> **WHAT THIS TASK INVOLVES**:
Every line of the listing is to be printed again exactly.

> **INPUT DATA**:
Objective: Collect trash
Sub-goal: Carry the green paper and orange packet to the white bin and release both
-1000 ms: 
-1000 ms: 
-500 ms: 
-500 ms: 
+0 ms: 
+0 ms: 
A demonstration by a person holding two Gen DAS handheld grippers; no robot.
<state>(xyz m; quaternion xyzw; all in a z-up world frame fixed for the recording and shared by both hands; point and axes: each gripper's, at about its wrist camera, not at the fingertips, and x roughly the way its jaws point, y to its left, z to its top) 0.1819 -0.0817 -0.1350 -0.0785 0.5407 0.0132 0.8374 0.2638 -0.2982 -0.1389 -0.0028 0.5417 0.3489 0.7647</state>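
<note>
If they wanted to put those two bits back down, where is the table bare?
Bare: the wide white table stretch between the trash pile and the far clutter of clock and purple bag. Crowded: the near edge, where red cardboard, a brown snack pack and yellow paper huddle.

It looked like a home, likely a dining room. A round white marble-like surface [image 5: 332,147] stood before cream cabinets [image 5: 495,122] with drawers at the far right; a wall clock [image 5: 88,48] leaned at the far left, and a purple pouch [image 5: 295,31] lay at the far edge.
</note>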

> **EXERCISE RESULT**:
Objective: Collect trash
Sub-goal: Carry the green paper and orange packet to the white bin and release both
-1000 ms: 
-1000 ms: 
-500 ms: 
-500 ms: 
+0 ms: 
+0 ms: 
A demonstration by a person holding two Gen DAS handheld grippers; no robot.
<state>(xyz m; quaternion xyzw; all in a z-up world frame fixed for the recording and shared by both hands; point and axes: each gripper's, at about its wrist camera, not at the fingertips, and x roughly the way its jaws point, y to its left, z to its top) 0.1819 -0.0817 -0.1350 -0.0785 0.5407 0.0132 0.8374 0.2638 -0.2982 -0.1389 -0.0028 0.5417 0.3489 0.7647</state>
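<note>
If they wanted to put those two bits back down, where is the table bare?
Bare: the wide white table stretch between the trash pile and the far clutter of clock and purple bag. Crowded: the near edge, where red cardboard, a brown snack pack and yellow paper huddle.

It looked like a home, likely a dining room. A round white marble-like surface [image 5: 332,147] stood before cream cabinets [image 5: 495,122] with drawers at the far right; a wall clock [image 5: 88,48] leaned at the far left, and a purple pouch [image 5: 295,31] lay at the far edge.
</note>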

This completes the exercise.